Efficacy and Safety of Calcipotriene/Betamethasone Dipropionate Foam in the Treatment of Psoriasis in Skin of Color.

作者信息

Liu Jacqueline, Cices Ahuva, Kaufman Bridget, Sanabria-Gonzalez Ingrid, Alexis Andrew

出版信息

J Drugs Dermatol. 2023 Feb 1;22(2):165-173. doi: 10.36849/JDD.6910.

Abstract

BACKGROUND

There is a paucity of data on usage of topical medications in patients with darker phototypes.
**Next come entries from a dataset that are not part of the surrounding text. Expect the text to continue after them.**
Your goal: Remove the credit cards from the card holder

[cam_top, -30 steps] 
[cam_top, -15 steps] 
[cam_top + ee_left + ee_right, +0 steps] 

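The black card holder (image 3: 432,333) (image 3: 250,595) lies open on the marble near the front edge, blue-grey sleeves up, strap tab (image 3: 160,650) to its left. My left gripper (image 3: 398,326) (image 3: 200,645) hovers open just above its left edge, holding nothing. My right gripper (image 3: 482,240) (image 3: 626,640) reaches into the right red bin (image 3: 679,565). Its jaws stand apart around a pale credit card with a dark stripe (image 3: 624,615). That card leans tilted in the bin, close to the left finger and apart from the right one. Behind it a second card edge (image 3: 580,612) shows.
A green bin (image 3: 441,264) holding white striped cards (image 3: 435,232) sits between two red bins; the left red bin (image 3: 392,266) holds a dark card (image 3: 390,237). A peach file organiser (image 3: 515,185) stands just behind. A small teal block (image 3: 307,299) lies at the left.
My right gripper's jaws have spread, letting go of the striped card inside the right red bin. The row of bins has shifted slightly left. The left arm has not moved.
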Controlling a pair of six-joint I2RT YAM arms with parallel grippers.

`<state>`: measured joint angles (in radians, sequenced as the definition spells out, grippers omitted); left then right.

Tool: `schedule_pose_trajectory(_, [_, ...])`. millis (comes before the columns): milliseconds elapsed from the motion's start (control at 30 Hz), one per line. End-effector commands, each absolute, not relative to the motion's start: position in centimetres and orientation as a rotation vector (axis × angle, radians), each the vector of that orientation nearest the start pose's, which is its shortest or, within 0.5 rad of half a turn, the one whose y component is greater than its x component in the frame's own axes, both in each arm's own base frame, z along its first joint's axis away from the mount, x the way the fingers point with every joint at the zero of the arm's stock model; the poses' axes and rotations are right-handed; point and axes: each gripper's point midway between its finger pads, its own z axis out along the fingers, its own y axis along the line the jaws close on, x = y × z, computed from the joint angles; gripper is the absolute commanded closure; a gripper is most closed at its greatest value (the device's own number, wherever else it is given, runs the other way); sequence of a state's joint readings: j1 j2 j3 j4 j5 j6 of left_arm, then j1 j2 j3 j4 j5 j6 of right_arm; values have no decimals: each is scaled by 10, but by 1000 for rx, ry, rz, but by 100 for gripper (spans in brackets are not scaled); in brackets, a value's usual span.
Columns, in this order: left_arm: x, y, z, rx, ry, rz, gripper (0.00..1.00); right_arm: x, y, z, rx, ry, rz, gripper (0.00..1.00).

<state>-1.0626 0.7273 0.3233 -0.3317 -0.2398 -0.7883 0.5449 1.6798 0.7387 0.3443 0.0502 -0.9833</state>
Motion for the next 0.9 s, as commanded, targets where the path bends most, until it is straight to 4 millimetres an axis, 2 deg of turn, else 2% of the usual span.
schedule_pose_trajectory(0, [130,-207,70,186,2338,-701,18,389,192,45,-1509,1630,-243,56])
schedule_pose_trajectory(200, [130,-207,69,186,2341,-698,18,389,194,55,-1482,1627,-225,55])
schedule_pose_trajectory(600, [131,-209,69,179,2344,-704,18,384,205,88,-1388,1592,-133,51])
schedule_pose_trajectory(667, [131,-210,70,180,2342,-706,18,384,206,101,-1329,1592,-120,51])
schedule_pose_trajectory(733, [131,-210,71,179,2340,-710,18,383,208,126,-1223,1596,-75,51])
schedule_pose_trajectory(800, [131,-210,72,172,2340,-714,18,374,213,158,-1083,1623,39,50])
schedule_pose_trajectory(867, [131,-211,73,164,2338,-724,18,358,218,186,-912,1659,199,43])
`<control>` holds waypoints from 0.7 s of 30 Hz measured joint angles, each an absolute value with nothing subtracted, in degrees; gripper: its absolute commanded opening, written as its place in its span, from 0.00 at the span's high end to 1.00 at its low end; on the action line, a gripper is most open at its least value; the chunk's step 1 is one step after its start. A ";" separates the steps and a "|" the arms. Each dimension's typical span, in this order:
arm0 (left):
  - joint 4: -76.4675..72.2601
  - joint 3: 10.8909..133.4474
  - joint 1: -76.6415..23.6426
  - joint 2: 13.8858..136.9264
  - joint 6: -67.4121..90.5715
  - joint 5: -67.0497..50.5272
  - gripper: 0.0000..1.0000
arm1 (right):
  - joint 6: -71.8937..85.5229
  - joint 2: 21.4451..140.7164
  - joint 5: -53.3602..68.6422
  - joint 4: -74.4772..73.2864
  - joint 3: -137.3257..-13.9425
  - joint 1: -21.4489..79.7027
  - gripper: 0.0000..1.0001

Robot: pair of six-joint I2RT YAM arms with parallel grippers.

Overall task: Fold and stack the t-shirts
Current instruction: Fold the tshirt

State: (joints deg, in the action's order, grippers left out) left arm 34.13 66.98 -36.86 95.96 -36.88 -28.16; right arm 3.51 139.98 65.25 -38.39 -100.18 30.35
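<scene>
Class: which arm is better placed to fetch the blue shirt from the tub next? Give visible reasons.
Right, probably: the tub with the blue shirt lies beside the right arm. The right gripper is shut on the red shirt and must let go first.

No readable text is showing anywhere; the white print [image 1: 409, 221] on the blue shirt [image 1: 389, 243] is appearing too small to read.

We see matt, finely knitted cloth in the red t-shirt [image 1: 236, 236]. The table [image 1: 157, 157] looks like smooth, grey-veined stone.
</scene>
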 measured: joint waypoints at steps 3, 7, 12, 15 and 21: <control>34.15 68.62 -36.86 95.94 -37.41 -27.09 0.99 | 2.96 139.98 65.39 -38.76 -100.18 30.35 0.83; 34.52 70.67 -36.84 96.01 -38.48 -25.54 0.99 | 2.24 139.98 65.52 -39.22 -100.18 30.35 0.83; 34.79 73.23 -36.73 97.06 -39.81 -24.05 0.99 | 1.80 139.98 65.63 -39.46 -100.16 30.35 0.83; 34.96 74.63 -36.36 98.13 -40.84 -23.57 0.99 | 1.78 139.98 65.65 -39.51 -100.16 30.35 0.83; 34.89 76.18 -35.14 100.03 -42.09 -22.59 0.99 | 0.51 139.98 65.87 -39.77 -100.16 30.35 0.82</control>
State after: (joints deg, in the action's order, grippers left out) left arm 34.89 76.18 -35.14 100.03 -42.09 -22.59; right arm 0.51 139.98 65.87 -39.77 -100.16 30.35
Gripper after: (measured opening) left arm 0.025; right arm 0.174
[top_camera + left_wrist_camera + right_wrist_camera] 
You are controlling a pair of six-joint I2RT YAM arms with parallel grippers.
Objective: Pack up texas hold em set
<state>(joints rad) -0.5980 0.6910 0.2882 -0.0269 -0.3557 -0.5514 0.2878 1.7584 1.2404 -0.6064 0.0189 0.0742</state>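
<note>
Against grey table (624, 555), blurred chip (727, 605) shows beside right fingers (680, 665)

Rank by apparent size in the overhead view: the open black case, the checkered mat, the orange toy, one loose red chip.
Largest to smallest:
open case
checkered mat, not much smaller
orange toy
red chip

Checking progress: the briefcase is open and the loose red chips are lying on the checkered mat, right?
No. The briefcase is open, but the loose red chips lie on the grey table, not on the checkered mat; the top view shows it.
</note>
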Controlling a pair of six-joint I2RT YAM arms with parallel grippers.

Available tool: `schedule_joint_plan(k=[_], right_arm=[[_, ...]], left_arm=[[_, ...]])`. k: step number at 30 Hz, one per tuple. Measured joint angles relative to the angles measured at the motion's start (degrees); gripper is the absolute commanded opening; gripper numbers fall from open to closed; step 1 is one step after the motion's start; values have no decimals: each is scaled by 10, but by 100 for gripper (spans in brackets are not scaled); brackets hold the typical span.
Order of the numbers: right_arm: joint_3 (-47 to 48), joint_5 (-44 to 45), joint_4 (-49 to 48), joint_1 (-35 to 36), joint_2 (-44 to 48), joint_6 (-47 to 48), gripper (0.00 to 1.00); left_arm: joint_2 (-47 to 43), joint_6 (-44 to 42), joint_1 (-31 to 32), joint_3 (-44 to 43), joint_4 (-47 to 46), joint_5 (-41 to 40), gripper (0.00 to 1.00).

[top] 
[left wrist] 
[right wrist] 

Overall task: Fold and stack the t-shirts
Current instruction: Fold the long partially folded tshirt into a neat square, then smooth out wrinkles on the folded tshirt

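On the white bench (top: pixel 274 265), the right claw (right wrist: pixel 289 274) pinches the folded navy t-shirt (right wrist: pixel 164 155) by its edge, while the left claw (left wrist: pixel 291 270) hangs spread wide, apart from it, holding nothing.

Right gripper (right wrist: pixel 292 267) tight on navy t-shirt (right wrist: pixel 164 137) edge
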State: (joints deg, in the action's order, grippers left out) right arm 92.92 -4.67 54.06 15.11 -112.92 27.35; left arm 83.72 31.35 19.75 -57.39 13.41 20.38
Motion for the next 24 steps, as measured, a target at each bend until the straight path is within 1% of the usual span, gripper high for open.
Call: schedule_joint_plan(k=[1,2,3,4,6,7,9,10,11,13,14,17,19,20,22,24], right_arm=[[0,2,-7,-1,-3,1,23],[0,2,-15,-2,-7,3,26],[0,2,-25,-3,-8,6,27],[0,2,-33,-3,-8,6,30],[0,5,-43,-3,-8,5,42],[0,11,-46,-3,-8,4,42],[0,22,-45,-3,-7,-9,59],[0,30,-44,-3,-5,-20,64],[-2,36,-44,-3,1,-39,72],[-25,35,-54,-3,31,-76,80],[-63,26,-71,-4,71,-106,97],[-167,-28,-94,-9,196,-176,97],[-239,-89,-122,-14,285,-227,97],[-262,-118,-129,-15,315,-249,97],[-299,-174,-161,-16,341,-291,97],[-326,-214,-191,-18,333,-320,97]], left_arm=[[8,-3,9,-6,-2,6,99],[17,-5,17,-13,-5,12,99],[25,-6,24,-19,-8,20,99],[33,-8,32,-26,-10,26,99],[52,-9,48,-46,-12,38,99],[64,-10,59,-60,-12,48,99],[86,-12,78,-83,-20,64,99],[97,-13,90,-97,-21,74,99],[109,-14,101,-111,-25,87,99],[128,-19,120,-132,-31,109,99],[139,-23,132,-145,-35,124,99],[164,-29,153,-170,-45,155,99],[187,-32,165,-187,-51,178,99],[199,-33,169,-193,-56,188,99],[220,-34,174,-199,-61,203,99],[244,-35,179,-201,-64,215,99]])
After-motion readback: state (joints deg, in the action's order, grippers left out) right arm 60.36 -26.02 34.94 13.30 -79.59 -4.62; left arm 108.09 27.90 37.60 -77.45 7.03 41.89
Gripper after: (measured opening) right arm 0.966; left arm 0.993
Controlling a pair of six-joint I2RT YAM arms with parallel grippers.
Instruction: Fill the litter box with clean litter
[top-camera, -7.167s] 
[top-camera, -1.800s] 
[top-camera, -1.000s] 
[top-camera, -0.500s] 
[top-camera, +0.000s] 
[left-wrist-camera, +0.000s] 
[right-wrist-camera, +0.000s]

This single-center, randomized, double-blinded, vehicle-controlled clinical study investigated the efficacy of a combination calcipotriene/betamethasone dipropionate (Cal/BD) aerosol foam 0.005%/0.064% in the treatment of psoriasis vulgaris in Fitzpatrick skin types IV to VI.

METHODS

25 adult subjects were randomized 4:1 to Cal/BD foam or foam vehicle once daily for 4 weeks followed by 4 weeks of open label treatment. From week 4 to week 8, subjects randomized to Cal/BD foam once daily switched to Cal/BD foam twice weekly for 4 weeks, while those randomized to vehicle applied Cal/BD foam once daily.

RESULTS

At week 4, 4/19 (21%) of Cal/BD foam patients achieved clear/almost clear Investigator Global Assessment (IGA) status with ≥2 grade improvement compared with 0/5 (0%) of vehicle patients (P=0.54). 12/19 (63%) of Cal/BD foam patients achieved a 50% reduction in Psoriasis Area and Severity Index (PASI 50) at week 4, compared with 0/5 (0%) of vehicle patients (P=0.04). Mean changes in melanin index at week 4 indicate a trend toward increased pigmentation in Cal/BD foam patients and decreased pigmentation in foam vehicle patients (P=0.30). All adverse events were mild and deemed unrelated to treatment by the investigators.

LIMITATIONS

The sample size was small and underpowered to detect statistically significant changes in most endpoints.

CONCLUSION

Cal/BD foam was safe and well tolerated in plaque psoriasis patients with skin of color. Larger studies involving skin of color populations with psoriasis are warranted. Pigmentary changes (hyper- and hypopigmentation) in lesional skin were observed. J Drugs Dermatol. 2023;22(2): 165-173.doi:10.36849/JDD.6910.

摘要

背景

关于深肤色患者局部用药的数据匮乏。这项单中心、随机、双盲、赋形剂对照的临床研究调查了0.005%/0.064%的卡泊三醇/倍他米松二丙酸酯(Cal/BD)气雾剂泡沫治疗IV至VI型菲茨帕特里克皮肤类型寻常型银屑病的疗效。

方法

25名成年受试者按4:1随机分为Cal/BD泡沫组或赋形剂泡沫组,每天一次,持续4周,随后进行4周的开放标签治疗。从第4周到第8周,随机分配至每天一次Cal/BD泡沫组的受试者改为每周两次Cal/BD泡沫,持续4周,而随机分配至赋形剂组者每天使用一次Cal/BD泡沫。

结果

第4周时,19名Cal/BD泡沫组患者中有4名(21%)达到清除/几乎清除的研究者整体评估(IGA)状态,改善程度≥2级,而赋形剂组5名患者中无1名(0%)达到此状态(P = 0.54)。第4周时,19名Cal/BD泡沫组患者中有12名(63%)实现银屑病面积和严重程度指数(PASI 50)降低50%,而赋形剂组5名患者中无1名(0%)达到此状态(P = 0.04)。第4周时黑色素指数的平均变化表明,Cal/BD泡沫组患者有色素沉着增加的趋势,赋形剂泡沫组患者有色素沉着减少的趋势(P = 0.30)。所有不良事件均为轻度,研究者认为与治疗无关。

局限性

样本量小,不足以检测大多数终点的统计学显著变化。

结论

Cal/BD泡沫对有色素沉着皮肤的斑块状银屑病患者安全且耐受性良好。有必要开展涉及有色素沉着皮肤的银屑病患者群体的更大规模研究。观察到皮损处有色素变化(色素沉着过多和色素沉着过少)。《药物皮肤病学杂志》。2023年;22(2): 165 - 173。doi:10.36849/JDD.6910。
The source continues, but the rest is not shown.